The closing on March 27, 1984 was attended by Fawaz and Bassim Farouki, several Dubai Bank officers, Cerino and Weisberg. The closing documents included the Loan Agreement, the Promissory Note, and the Guaranty Agreement for execution by the Debtor and his brothers, Fawaz and Bassim. Prior to executing the loan documents, both Bassim and Cerino reviewed all of the documents. Neither asked that the statement in the Guaranty Agreement that each of the guarantors "is a principal shareholder of the capital stock of [Dina]" be altered or deleted, or otherwise informed Dubai Bank that the Guaranty contained an incorrect statement. The Guaranty Agreement was then executed by Fawaz, as well as by Bassim for himself and in his capacity as agent for the Debtor.
Within months after the closing, Dina defaulted on the Loan. Dubai Bank, in a letter dated October 10, 1984 addressed to the Debtor, requested Dina's audited year-end and unaudited quarter-end financial statements. The Debtor transmitted the letter to his brother Bassim who responded to the bank by a letter dated November 2, 1984, which stated that "[e]nclosed please find the financial statements for Dina Associated, S.A. and the combined personal financial statements for the principals of the Company." The letter contained Dina's unaudited financial statements as of September 30, 1984, together with a document titled "Combined Personal Financial Statements Fawaz, Bassim and Nasser Farouki September 30, 1984" which listed nine companies and the aggregate interest of all of the brothers in each company. The combined personal financial statements showed the brothers' ownership interest in Dina as 100 percent which was valued at approximately $10.5 million, and showed the brothers' combined net worth at over $36 million.
In May 1985, Dubai Bank and Dina began negotiating a modification to the Loan Agreement in order to restructure the Loan. On May 8, 1985, Weisberg sent to Cerino as well as to a New York attorney representing Dina and the Farouki brothers, drafts of a first amendment to the Loan Agreement (the "First Amendment"), a replacement promissory note (the "New Note") and an affidavit of judgment by confession (the "Affidavit") for execution by each of the Farouki brothers.

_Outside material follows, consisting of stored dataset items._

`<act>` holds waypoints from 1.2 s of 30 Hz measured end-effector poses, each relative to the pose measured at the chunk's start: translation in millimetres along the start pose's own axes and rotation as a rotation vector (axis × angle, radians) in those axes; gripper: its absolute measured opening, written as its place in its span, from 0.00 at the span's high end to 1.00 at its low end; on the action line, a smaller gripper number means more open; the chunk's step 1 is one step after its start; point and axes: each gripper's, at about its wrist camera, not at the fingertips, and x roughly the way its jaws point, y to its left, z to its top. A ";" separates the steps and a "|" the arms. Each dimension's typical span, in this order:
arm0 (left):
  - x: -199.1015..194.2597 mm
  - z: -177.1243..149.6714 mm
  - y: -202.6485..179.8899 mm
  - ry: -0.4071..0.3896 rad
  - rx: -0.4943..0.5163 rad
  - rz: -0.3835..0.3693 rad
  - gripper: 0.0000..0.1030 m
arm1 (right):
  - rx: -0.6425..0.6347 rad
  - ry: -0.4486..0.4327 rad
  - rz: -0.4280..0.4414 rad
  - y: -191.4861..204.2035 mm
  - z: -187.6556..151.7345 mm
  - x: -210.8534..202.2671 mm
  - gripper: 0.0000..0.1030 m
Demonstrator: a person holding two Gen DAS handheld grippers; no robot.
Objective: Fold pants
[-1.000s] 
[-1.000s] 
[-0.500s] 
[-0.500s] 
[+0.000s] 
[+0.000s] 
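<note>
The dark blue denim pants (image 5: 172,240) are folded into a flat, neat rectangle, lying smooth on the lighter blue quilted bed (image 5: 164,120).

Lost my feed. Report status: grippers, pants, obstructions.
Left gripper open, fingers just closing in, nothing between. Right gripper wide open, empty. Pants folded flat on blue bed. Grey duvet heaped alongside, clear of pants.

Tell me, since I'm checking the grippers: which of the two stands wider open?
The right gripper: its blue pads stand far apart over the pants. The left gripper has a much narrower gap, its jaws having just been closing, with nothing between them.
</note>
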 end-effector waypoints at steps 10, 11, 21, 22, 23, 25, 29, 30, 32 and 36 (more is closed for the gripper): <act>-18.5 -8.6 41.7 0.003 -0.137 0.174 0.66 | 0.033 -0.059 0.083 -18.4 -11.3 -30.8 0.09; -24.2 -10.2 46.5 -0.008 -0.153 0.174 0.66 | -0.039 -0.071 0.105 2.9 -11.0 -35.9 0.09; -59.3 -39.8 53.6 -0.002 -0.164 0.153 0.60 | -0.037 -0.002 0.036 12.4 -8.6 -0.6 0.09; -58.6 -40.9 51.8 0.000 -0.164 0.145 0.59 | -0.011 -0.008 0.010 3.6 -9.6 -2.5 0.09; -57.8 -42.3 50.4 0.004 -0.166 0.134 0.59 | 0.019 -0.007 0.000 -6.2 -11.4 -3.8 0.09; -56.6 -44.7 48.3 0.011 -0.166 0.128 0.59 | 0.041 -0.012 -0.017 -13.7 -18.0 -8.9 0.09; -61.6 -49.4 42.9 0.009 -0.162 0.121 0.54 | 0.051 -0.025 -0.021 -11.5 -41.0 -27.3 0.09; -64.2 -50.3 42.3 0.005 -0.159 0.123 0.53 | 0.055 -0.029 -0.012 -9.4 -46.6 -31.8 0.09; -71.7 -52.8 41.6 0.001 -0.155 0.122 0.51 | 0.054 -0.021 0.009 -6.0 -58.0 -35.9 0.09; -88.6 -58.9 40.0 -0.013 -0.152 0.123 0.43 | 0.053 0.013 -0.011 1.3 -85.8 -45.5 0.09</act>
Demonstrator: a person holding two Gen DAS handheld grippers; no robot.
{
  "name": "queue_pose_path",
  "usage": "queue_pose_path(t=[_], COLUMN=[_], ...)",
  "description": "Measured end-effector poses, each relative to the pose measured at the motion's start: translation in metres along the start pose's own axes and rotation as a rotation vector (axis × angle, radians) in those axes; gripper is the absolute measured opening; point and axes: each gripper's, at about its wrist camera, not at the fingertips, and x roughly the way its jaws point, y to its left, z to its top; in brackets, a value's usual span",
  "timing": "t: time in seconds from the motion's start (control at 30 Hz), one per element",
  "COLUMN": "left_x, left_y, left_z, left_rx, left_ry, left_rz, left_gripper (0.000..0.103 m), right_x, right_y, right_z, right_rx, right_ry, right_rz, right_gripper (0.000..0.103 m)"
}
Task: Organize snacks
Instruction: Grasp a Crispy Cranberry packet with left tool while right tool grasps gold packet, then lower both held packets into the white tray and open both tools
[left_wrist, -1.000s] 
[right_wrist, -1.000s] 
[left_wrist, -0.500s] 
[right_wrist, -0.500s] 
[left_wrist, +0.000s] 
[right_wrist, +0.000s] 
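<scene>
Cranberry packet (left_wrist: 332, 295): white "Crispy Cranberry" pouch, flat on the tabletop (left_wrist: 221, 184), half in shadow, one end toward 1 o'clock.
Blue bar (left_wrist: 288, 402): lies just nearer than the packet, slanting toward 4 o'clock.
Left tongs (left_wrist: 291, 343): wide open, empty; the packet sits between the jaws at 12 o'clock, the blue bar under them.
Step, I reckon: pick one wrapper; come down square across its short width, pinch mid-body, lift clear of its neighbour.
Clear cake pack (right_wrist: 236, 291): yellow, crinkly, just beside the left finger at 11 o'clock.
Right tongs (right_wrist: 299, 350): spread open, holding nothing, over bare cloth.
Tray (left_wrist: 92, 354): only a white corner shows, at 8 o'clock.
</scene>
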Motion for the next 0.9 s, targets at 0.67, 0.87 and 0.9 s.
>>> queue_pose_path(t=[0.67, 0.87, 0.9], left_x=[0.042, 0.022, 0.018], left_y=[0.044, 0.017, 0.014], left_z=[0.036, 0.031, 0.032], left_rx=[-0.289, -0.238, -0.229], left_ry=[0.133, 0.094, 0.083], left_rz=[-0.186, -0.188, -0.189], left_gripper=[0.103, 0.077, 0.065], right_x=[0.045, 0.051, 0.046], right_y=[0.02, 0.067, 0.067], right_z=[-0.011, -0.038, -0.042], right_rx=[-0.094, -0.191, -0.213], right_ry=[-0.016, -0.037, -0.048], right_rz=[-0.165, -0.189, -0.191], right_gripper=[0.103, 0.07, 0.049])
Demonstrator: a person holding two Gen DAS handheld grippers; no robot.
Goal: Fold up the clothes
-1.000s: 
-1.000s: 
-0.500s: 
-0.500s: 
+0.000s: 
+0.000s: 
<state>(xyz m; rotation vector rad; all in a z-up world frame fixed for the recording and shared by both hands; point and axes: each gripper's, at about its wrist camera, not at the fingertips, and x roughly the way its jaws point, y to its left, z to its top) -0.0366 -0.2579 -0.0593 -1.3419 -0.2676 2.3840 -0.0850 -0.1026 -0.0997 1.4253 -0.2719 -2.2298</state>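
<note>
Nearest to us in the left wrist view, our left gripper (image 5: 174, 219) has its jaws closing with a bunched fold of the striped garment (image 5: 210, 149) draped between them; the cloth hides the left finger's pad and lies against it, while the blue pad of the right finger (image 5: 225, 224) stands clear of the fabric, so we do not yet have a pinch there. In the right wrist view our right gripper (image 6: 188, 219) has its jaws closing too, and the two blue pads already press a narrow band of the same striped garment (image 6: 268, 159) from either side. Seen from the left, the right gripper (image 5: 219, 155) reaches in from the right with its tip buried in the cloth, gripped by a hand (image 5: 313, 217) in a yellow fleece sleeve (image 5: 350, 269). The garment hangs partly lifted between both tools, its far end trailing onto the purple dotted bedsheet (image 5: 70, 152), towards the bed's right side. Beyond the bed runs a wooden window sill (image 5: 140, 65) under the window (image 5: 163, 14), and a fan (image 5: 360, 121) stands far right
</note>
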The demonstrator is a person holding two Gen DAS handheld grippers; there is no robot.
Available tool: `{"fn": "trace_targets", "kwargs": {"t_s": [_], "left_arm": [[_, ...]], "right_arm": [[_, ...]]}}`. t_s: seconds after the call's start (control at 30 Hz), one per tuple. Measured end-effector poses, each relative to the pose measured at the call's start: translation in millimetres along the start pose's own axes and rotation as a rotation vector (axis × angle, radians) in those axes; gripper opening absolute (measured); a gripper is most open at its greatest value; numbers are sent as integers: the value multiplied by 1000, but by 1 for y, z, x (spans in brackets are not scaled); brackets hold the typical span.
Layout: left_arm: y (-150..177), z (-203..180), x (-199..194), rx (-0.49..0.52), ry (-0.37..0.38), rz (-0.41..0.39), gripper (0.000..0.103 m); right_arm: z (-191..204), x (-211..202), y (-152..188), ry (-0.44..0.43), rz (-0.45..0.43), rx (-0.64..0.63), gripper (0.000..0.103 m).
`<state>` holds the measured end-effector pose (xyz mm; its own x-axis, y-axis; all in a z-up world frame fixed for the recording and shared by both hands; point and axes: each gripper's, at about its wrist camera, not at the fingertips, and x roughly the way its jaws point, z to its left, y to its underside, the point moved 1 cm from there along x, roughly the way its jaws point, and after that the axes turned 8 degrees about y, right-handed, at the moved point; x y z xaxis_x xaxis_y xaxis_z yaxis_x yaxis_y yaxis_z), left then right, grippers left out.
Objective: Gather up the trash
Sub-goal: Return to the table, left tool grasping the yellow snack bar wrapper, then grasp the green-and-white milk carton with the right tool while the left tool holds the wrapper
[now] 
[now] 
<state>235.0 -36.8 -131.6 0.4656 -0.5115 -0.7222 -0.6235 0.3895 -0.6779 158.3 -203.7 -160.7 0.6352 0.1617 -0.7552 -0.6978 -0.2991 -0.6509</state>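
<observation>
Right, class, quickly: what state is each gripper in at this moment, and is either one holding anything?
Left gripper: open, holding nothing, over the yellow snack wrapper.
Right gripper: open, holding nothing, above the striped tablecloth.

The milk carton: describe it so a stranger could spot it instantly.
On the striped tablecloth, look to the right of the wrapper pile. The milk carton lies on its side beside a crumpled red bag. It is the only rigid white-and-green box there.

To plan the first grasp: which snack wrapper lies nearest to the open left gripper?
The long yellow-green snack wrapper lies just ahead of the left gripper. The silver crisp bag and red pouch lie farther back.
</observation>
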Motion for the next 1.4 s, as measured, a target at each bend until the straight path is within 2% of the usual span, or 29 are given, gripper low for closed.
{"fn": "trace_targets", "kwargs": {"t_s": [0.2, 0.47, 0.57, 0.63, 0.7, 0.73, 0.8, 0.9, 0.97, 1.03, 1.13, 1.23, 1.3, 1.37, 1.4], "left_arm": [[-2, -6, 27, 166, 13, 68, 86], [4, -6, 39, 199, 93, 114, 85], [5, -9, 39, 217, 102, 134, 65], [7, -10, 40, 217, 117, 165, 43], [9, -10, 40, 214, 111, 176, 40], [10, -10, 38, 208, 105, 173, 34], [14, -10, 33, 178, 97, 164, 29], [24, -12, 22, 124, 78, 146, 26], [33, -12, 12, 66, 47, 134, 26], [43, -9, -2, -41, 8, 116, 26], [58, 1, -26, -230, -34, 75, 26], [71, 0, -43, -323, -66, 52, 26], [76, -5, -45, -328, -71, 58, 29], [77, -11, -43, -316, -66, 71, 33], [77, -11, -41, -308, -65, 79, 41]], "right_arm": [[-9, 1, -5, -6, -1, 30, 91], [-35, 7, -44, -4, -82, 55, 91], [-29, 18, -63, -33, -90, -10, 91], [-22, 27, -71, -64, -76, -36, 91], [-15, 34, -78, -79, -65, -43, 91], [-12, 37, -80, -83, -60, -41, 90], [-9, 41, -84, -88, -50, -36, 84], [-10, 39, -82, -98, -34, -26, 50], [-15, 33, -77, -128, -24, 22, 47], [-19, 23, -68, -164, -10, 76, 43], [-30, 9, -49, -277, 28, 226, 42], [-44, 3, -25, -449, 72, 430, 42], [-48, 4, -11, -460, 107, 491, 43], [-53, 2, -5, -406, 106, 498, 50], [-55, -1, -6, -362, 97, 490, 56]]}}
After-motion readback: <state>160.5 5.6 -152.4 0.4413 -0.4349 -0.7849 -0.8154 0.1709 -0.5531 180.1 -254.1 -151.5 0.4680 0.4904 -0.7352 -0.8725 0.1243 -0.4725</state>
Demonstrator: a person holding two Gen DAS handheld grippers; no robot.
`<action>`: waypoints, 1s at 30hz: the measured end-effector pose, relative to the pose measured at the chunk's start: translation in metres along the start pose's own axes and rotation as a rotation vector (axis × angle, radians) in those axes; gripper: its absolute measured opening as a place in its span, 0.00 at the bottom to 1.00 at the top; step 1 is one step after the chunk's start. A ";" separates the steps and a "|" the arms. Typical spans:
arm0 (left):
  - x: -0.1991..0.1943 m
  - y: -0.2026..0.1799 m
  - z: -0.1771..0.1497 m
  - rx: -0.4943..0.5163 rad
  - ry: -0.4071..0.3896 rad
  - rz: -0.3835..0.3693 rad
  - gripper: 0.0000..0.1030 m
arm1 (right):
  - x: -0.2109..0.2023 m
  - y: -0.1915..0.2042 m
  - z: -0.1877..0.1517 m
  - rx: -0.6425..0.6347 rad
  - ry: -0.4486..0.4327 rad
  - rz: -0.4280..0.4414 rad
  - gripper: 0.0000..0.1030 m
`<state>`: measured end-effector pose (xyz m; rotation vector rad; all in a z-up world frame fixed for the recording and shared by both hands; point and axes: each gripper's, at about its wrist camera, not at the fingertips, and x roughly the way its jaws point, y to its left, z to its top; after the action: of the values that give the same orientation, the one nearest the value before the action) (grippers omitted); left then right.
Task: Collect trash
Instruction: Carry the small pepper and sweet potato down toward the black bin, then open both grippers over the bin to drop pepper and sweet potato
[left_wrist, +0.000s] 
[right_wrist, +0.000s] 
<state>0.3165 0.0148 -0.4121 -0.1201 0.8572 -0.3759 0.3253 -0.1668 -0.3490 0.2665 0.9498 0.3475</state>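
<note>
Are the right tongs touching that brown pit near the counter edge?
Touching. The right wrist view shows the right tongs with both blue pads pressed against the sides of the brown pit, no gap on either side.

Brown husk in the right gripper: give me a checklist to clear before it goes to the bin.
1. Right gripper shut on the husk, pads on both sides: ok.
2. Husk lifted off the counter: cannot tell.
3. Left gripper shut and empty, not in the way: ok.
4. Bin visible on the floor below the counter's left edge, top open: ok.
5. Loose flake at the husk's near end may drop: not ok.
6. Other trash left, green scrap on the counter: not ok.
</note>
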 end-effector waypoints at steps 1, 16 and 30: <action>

The First Amendment provided that "each of the Guarantors is in compliance with all terms, covenants and provisions of the Guaranty Agreement on his part to be observed or performed and each of the Guarantors hereby agrees that the Guaranty Agreement remains in full force and effect. . . ." Attached to the Affidavit was a copy of the Guaranty Agreement executed by the Debtor.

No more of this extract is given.